Your task: Copy out nothing but the line containing "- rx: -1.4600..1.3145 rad" and the lines that follow it to the end of the entries, exactly as they stand.

Stored dataset items
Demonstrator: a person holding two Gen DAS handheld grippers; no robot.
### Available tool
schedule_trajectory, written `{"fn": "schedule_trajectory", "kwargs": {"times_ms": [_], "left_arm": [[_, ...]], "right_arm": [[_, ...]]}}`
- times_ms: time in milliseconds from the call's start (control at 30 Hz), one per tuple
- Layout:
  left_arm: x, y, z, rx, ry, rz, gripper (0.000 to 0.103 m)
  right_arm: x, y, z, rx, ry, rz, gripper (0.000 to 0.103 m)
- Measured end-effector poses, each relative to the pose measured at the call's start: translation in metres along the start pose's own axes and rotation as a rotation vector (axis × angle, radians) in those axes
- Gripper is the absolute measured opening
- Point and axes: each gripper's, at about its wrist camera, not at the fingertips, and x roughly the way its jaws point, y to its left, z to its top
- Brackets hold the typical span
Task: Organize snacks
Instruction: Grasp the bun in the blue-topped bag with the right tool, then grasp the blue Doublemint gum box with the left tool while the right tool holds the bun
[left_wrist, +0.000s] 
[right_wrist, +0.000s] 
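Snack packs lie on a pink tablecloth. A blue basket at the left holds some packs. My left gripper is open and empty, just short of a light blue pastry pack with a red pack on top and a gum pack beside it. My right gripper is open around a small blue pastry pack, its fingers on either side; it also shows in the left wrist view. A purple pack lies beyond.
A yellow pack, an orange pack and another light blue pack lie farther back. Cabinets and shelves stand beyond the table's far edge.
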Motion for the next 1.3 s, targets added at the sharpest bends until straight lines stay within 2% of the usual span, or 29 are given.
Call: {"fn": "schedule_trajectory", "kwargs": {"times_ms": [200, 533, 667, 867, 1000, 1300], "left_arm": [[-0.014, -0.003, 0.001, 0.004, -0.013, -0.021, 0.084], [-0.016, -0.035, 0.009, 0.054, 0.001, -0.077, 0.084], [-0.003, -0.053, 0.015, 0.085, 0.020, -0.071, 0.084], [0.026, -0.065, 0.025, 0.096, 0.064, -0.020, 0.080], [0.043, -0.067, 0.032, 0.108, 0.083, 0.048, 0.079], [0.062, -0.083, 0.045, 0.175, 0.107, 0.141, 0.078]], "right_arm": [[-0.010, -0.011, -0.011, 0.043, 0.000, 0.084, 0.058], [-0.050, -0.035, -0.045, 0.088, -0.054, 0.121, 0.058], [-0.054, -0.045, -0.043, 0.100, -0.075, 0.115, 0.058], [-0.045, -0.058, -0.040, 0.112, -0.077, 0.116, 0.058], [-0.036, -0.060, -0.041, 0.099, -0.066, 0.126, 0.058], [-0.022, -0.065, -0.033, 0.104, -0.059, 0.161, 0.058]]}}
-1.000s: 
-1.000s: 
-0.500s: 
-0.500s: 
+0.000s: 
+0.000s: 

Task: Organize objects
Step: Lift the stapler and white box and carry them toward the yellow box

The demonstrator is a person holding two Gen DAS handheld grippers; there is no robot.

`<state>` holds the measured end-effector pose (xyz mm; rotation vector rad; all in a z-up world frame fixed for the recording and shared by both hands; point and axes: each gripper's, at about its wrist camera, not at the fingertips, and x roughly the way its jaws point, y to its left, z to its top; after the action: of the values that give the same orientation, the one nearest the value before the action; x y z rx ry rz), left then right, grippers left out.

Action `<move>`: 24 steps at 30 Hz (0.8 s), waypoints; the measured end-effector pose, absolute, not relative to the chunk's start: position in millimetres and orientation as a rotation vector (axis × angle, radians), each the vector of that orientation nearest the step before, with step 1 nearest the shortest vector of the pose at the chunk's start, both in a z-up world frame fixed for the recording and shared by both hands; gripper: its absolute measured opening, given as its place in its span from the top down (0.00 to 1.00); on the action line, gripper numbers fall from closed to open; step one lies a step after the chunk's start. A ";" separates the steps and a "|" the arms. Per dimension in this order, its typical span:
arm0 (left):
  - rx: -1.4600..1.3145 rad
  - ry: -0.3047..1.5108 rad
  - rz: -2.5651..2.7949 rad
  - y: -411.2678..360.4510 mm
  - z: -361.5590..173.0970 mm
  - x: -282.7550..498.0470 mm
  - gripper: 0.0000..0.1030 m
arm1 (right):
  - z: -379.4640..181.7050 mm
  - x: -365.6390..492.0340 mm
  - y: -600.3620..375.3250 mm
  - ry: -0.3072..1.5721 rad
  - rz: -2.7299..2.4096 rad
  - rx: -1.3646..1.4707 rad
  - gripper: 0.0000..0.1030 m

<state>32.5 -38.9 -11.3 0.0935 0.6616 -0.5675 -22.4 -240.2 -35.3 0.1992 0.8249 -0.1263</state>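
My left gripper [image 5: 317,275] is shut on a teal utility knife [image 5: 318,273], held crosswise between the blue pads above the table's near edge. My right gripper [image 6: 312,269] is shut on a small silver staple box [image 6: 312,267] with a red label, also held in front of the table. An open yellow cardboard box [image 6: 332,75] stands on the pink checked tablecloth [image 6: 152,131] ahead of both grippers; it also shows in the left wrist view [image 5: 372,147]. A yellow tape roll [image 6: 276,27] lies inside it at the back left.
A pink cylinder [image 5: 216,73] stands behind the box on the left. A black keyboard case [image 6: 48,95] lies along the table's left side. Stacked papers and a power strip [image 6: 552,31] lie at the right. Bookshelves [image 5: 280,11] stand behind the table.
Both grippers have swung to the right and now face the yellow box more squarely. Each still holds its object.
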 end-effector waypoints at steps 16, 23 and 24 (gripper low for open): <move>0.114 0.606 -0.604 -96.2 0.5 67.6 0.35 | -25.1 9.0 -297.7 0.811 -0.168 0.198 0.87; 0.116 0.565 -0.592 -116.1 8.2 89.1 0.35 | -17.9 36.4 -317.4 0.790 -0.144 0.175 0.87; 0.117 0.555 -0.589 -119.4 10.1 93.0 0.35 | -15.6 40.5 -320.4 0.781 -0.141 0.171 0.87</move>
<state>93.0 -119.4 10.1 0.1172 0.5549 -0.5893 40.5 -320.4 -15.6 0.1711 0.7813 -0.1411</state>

Written solution:
  - rx: -1.4600..1.3145 rad
  - ry: -0.3047..1.5108 rad
  - rz: -2.5651..2.7949 rad
  - y: -411.2678..360.4510 mm
  - z: -361.5590..173.0970 mm
  - x: -282.7550..498.0470 mm
  - gripper: 0.0000..0.1030 m
arm1 (right):
  - z: -379.4640..181.7050 mm
  - x: -365.6390..492.0340 mm
  - y: -600.3620..375.3250 mm
  - ry: -0.3072..1.5721 rad
  - rz: -2.7299..2.4096 rad
  - rx: -1.3646..1.4707 rad
  - gripper: 0.0000..0.1030 m

<state>32.5 -38.9 -11.3 0.0935 0.6616 -0.5675 -22.4 -240.2 -35.3 0.1992 0.8249 -0.1263</state>
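My left gripper [image 5: 317,275] is shut on a teal utility knife [image 5: 318,273], held crosswise between the blue pads above the table's near edge. My right gripper [image 6: 312,269] is shut on a small silver staple box [image 6: 312,267] with a red label, also held in front of the table. An open yellow cardboard box [image 6: 332,75] stands on the pink checked tablecloth [image 6: 152,131] ahead of both grippers; it also shows in the left wrist view [image 5: 372,147]. A yellow tape roll [image 6: 276,27] lies inside it at the back left.
A pink cylinder [image 5: 216,73] stands behind the box on the left. A black keyboard case [image 6: 48,95] lies along the table's left side. Stacked papers and a power strip [image 6: 552,31] lie at the right. Bookshelves [image 5: 280,11] stand behind the table.
Both grippers have swung to the right and now face the yellow box more squarely. Each still holds its object.
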 end-effector waypoints at steps 16, 23 and 24 (gripper low for open): <move>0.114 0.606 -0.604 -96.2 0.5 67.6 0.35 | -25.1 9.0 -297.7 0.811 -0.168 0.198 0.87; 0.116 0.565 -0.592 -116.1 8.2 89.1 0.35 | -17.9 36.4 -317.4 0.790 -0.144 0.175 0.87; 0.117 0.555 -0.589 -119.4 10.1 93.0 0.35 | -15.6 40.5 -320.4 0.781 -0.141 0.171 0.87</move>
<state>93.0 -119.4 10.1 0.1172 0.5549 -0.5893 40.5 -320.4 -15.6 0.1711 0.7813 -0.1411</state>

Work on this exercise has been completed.